Aaron J. Michelfelder, MD, grew up in Colorado Springs, Colorado and moved to Illinois to attend Northwestern University. He then attended the Loyola University Chicago Stritch School of Medicine and completed a family medicine residency at Lutheran General Hospital in Park Ridge, Illinois. He joined the Loyola University Chicago Stritch School of Medicine and Loyola University Medical Center as a faculty member in 2000. He later completed a fellowship in medical acupuncture and advanced training in medical hypnosis. He currently serves as Loyola’s chair of family medicine, co-director for Loyola’s Institute for Transformative Interprofessional Education, and is a professor of family medicine, bioethics & health policy, and medical education. His clinical practice includes general family medicine along with integrative medicine. His research interests are in practice transformation and the process of traveling from interprofessional education to collaborative practice. He is also interested in global health and has participated in 25 international medical and educational trips to 10 countries. But does that all really matter? What really matters is that he is eternally optimistic, idealistic, and enthusiastic!
It is such a humbling and tremendous honor to be nominated for president-elect of the Society of Teachers of Family Medicine, because for me, STFM is home. I have grown up in STFM, and am eternally grateful for the friendship, mentoring, and inspiration that all of you provide.

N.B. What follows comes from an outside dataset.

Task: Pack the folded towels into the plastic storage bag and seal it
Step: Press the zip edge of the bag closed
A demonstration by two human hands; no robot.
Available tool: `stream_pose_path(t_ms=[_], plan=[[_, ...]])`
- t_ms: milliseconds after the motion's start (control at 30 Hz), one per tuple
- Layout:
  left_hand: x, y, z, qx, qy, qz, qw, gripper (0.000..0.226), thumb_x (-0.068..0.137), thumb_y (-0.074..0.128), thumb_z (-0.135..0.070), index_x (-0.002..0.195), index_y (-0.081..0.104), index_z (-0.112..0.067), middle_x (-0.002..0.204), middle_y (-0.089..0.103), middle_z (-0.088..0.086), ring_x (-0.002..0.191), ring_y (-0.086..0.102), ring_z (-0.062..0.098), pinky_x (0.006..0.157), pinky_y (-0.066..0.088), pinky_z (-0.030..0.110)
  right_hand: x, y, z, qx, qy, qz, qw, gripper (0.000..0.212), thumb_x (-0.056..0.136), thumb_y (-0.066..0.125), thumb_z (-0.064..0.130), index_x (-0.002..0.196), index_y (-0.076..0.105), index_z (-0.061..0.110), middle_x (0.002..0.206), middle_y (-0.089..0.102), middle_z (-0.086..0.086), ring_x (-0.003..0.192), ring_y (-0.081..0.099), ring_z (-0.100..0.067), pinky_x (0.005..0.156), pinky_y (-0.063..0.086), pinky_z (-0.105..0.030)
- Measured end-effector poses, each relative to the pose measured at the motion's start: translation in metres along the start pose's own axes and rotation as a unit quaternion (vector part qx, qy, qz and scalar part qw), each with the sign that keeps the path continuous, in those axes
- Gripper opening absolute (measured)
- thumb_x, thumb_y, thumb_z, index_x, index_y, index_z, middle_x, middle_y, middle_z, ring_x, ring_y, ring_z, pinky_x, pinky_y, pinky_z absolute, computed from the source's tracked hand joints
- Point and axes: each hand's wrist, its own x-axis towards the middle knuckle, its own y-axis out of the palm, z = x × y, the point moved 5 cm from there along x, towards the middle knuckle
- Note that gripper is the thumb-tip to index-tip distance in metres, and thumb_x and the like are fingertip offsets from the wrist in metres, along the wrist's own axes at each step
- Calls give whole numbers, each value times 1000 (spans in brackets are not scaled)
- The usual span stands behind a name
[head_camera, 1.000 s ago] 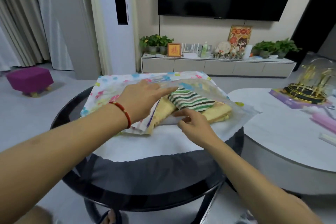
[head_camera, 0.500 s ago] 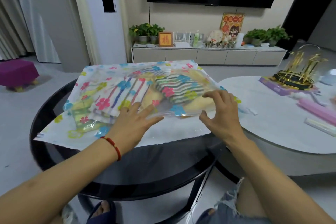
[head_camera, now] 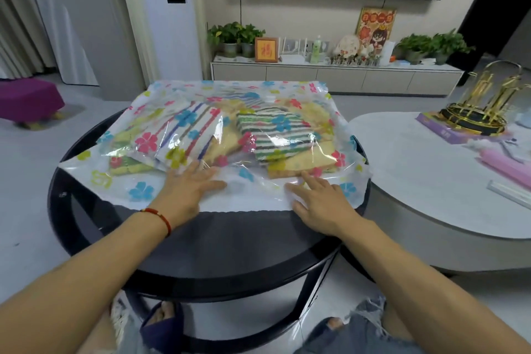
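Currently the plastic storage bag [head_camera: 230, 135] is lying flat on the round black table [head_camera: 86, 210], its long axis running left to right and its white near edge facing the person. The folded towels [head_camera: 275, 135] are sitting inside it, striped ones over yellow ones. At far left a purple stool [head_camera: 28, 100] is standing well apart on the floor. The left hand [head_camera: 186, 190] is pressing the bag's near margin with fingers straight and spread, gripping nothing. The right hand [head_camera: 321, 204] is lying likewise, flat and spread, just beside the yellow towel's corner. The bag's right edge is overhanging the rim toward the white table [head_camera: 416, 181]. Compared with half a second ago, both hands are sitting lower on the margin, and the right is no longer curling over the towels.
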Motion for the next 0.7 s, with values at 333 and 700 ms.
stream_pose_path(t_ms=[333, 700], plan=[[-28, -39, -83, -106, 26, -276, 955, 13, 74, 57, -2, 86, 55, -8, 134, 48, 26, 129, 40, 46, 102, 33, 59, -42, -78, -69, 195, 118, -303, 925, 24, 94, 63, 17, 115, 76, 16, 123, 72, -7, 119, 59, -29, 103, 42, -39], [36, -57, -261, -56, 197, -247, 947, 34, 86, 44, -20, 118, 54, -13, 110, 55, 6, 109, 47, 32, 105, 30, 44, -59, -32, -177, 497, 324, -190, 782, 27, 98, 63, 26, 92, 75, 1, 84, 69, -8, 65, 63, -21, 62, 54, -35]])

STFM is a powerful organization because of you! I believe we should further tap into our strengths to bolster our current efforts at addressing two issues:
- Increase the numbers of diverse, creative, innovative people choosing family medicine as a career. Achieving this by building on and bolstering the great work with medical students, while also encouraging more interest among students from nursing, psychology, social work, law, pharmacy, medical anthropology, information technology, sociology, biomedical engineering, library science, health administration, genetics and anyone who wants to join the ranks of all of us who provide family medicine care. The future of family medicine is a rapidly expanding group of interprofessional colleagues who all believe in improving health through teamwork and the family medicine model of care.
- Identify and address the issues of the educational and health systems that are leading to burnout, while helping build the resiliency skills that everyone in family medicine needs to lead long, happy and fulfilling careers and lives.
It is not possible to address #1 without addressing #2 and vice versa as they are integrally linked. Within STFM are the role models, the innovators, the teachers, and the researchers to help make these two happen! This group has been diligently working on these issues and can certainly go the next steps! We must inspire the next generation to join us and inspire the current generation to take action. We must work more with our colleague organizations to change the factors that impede our progress. As those who educate, we can further enhance our leadership of advocating for changes for our learners and professionals.
You are the most remarkable people I know, and it would be such an honor to serve you as president-elect. I look forward to getting to know each and every one of you better!
Answers to Candidate Questions
What actions does STFM need to take to move STFM toward the goal of being the indispensable professional home for all family medicine educators?
STFM is already the premier, world-class organization for family medicine education. As the clinical practice of family medicine ever evolves into more complex, team-based, and technologically based care, further enhancing the inclusion of a broad-base of interprofessional learners and colleagues will ensure the robust diversity of talents necessary to maintain this world-class standing. As a focus on physician training in family medicine remains important, elevating the inclusion of all the professions involved in family medicine care delivery will only enhance the relevance and strength of STFM.
Choose one or two key challenges you anticipate that STFM will face in the next 3 years and describe a potential course of action to address each challenge.
The health and well-being of everyone involved in family medicine care delivery is crucial to the health of the people we all serve. As educators within family medicine, we have an enormous opportunity to study the causes of moral distress, burnout and empathy fatigue along the entire spectrum of the careers of those serving in family medicine. Identifying the system issues leading to these concerns and taking bold stances while working to change the educational and health system factors identified will help propel STFM forward as leaders in ensuring lifelong career satisfaction in family medicine.
Related to issues of health and well-being is the pipeline of the excited, idealistic, and enthusiastic youth who are interested and those who do not yet know they are interested in serving in family medicine. They need fostering, mentorship and encouragement to make the choice to join us. This pipeline must be diverse in every way. Additionally, is the pipeline for family medicine leaders such as residency program directors, department chairs, deans, administrators and all those who lead the delivery of family medicine. These are no small tasks, but as family medicine educators, together, we are up to the challenge!
Share your experience at bringing people together with diverse agendas and finding common ground
It is critically important to ensure that at every table sits a diverse group of people, ideas, personality types, professions, and experience, and to ensure that everyone’s voices are heard, and their ideas are included. As a leader, fostering the dialogue and the flow of the conversation is so much more important than one’s own opinion. Through dialogue and inclusion comes innovation and change. My leadership style is servant as leader, in that my role is to help those around me become successful, and that is the only measure of my own success. That said, it’s also really important to have fun. Through laughter and relationships, comes common ground. This is what I have learned as a chair, an interprofessional institute co-director, and as a former assistant dean.